5.1 Application to phase retrieval

In phase retrieval, we are interested in finding a (parameter) vector \(x\in {{\,\mathrm{{\mathbb {R}}}\,}}^d\) that approximately solves the system,

$$\begin{aligned} \langle a_r, x \rangle ^2 \simeq b_r, \quad r=1, 2,\ldots ,m, \end{aligned}$$
(42)

where the vectors \(a_r\in {{\,\mathrm{{\mathbb {R}}}\,}}^d\) describe the model and \(b=(b_1,b_2,\ldots ,b_m)^{\mathrm {T}}\) is a vector of (usually) noisy measurements.
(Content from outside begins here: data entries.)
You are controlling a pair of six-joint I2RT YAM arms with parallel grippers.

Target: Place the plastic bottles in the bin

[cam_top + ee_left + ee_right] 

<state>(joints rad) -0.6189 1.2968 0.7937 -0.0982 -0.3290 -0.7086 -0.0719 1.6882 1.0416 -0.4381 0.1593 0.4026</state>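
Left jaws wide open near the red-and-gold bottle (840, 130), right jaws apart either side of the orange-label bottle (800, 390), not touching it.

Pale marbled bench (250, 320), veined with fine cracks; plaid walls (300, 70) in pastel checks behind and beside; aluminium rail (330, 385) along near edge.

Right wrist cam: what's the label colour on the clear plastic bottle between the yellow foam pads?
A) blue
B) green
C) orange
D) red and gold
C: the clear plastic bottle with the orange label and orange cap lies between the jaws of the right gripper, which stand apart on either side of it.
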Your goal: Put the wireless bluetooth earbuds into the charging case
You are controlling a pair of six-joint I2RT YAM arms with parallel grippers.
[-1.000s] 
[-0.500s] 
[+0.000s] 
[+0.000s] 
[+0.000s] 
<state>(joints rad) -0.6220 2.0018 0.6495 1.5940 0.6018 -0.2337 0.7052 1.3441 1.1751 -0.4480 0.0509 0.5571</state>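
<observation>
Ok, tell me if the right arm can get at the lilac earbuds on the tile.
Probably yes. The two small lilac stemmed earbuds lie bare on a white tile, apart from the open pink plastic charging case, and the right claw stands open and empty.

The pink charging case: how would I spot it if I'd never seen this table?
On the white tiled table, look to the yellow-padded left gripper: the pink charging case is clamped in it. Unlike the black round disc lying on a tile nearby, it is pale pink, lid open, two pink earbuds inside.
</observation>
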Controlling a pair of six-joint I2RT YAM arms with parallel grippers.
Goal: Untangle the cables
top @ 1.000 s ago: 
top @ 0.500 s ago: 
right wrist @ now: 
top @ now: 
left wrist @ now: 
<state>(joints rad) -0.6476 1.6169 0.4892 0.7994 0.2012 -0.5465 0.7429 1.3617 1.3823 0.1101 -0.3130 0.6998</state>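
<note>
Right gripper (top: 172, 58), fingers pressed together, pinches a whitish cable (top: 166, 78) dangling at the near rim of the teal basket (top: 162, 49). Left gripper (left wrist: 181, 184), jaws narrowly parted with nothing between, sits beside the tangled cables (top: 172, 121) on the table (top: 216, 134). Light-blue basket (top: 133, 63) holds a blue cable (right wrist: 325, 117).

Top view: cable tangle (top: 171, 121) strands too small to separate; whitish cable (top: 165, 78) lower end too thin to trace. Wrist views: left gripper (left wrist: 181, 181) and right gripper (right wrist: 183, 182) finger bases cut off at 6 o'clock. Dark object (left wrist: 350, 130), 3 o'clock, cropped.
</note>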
As described in [8, 10], the system (42) can be formulated as a nonconvex optimization problem:

$$\begin{aligned} \min \left\{ \varPsi (x) := \frac{1}{4}\sum _{r=1}^m\left( \langle a_r, x \rangle ^2 - b_r \right) ^2 + \theta g(x)\ \bigg|\ x \in {{\,\mathrm{{\mathbb {R}}}\,}}^d \right\} , \end{aligned}$$
(43)

where \(\theta \ge 0\) is a trade-off parameter between the data fidelity criteria and the regularizer g. We define \(g:{{\,\mathrm{{\mathbb {R}}}\,}}^d \rightarrow {{\,\mathrm{{\mathbb {R}}}\,}}\), in particular \(g(x) = \Vert x\Vert _1\).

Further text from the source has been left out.